[Task] Repeat the listing below word for word, leaving nothing out.

[Data]
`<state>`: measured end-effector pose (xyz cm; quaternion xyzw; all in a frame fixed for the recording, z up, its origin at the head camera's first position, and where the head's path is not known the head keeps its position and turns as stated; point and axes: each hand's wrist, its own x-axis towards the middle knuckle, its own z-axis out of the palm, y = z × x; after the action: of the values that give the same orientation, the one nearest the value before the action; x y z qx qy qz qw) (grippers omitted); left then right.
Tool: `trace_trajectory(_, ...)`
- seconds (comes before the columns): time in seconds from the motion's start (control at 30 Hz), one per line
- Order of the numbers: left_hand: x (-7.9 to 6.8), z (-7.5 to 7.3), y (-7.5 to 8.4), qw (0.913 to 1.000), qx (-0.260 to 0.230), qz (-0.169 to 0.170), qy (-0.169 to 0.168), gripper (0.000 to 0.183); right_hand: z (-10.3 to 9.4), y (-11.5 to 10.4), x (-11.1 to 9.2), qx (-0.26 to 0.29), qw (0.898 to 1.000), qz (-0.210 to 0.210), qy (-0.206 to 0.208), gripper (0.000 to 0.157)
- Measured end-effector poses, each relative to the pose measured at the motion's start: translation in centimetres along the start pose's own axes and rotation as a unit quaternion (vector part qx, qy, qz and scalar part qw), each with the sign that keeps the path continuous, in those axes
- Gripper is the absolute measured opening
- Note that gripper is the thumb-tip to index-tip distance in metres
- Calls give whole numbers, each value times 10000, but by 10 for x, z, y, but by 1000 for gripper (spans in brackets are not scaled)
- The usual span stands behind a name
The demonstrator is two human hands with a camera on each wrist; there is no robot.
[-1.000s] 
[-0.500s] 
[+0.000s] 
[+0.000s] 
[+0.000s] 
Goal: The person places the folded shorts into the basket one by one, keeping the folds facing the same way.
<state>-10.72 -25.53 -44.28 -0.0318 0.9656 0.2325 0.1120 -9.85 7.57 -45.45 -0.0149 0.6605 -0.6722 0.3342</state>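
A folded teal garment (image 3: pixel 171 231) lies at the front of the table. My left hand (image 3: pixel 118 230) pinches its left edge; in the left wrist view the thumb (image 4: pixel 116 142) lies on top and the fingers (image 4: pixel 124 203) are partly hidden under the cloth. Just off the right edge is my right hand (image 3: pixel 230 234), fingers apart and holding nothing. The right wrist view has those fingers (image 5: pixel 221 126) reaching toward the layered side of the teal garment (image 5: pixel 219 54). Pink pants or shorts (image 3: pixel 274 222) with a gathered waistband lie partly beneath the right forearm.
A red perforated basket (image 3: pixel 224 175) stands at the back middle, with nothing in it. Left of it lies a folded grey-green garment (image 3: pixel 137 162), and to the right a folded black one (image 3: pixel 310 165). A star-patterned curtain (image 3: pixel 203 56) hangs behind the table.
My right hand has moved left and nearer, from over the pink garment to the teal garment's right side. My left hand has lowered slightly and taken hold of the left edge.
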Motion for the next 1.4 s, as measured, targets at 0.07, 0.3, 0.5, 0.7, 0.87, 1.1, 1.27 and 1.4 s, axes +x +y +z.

[Written response]
`<state>`: measured end-effector pose (xyz cm; quaternion xyzw; all in a frame fixed for the recording, z up, its origin at the head camera's first position, and where the head's path is not known the head keeps its position and turns as stated; point and axes: each hand's wrist, its own x-axis towards the middle knuckle, its own z-axis out of the palm, y = z × x; after the action: of the values that give the same orientation, the one nearest the value before the action; x y z qx qy qz qw) (grippers omitted); left then right.
Tool: `trace_trajectory(_, ...)`
- seconds (comes before the columns): time in seconds from the motion's start (control at 30 Hz), one per line
- Order of the numbers: left_hand: x (-7.9 to 6.8), z (-7.5 to 7.3), y (-7.5 to 8.4), qw (0.913 to 1.000), qx (-0.260 to 0.230), qz (-0.169 to 0.170), qy (-0.169 to 0.168), gripper (0.000 to 0.183); right_hand: z (-10.3 to 9.4), y (-11.5 to 10.4), x (-11.1 to 9.2), qx (-0.26 to 0.29), qw (0.898 to 1.000), qz (-0.210 to 0.210), qy (-0.206 to 0.208), gripper (0.000 to 0.157)
- Measured end-effector poses, each relative to the pose measured at the motion's start: translation in centimetres along the start pose's own axes and rotation as a unit quaternion (vector part qx, qy, qz and scalar part qw), each with the sign that keeps the path continuous, in those axes
- Gripper is the absolute measured opening
- Note that gripper is the thumb-tip to index-tip distance in metres
- Calls give whole numbers, each value times 10000, but by 10 for x, z, y, but by 1000 for gripper (spans in brackets are not scaled)
- The usual span stands behind a name
The demonstrator is two human hands with a camera on each wrist; there is no robot.
[-1.000s] 
[-0.500s] 
[+0.000s] 
[+0.000s] 
[+0.000s] 
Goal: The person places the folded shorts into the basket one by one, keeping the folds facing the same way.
<state>-10.72 -25.53 -44.28 -0.0318 0.9656 0.2325 0.1120 -9.85 7.57 -45.45 -0.0149 0.6605 -0.6722 0.3342</state>
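A folded teal garment (image 3: pixel 171 231) lies at the front of the table. My left hand (image 3: pixel 118 230) pinches its left edge; in the left wrist view the thumb (image 4: pixel 116 142) lies on top and the fingers (image 4: pixel 124 203) are partly hidden under the cloth. Just off the right edge is my right hand (image 3: pixel 230 234), fingers apart and holding nothing. The right wrist view has those fingers (image 5: pixel 221 126) reaching toward the layered side of the teal garment (image 5: pixel 219 54). Pink pants or shorts (image 3: pixel 274 222) with a gathered waistband lie partly beneath the right forearm.
A red perforated basket (image 3: pixel 224 175) stands at the back middle, with nothing in it. Left of it lies a folded grey-green garment (image 3: pixel 137 162), and to the right a folded black one (image 3: pixel 310 165). A star-patterned curtain (image 3: pixel 203 56) hangs behind the table.
My right hand has moved left and nearer, from over the pink garment to the teal garment's right side. My left hand has lowered slightly and taken hold of the left edge.
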Motion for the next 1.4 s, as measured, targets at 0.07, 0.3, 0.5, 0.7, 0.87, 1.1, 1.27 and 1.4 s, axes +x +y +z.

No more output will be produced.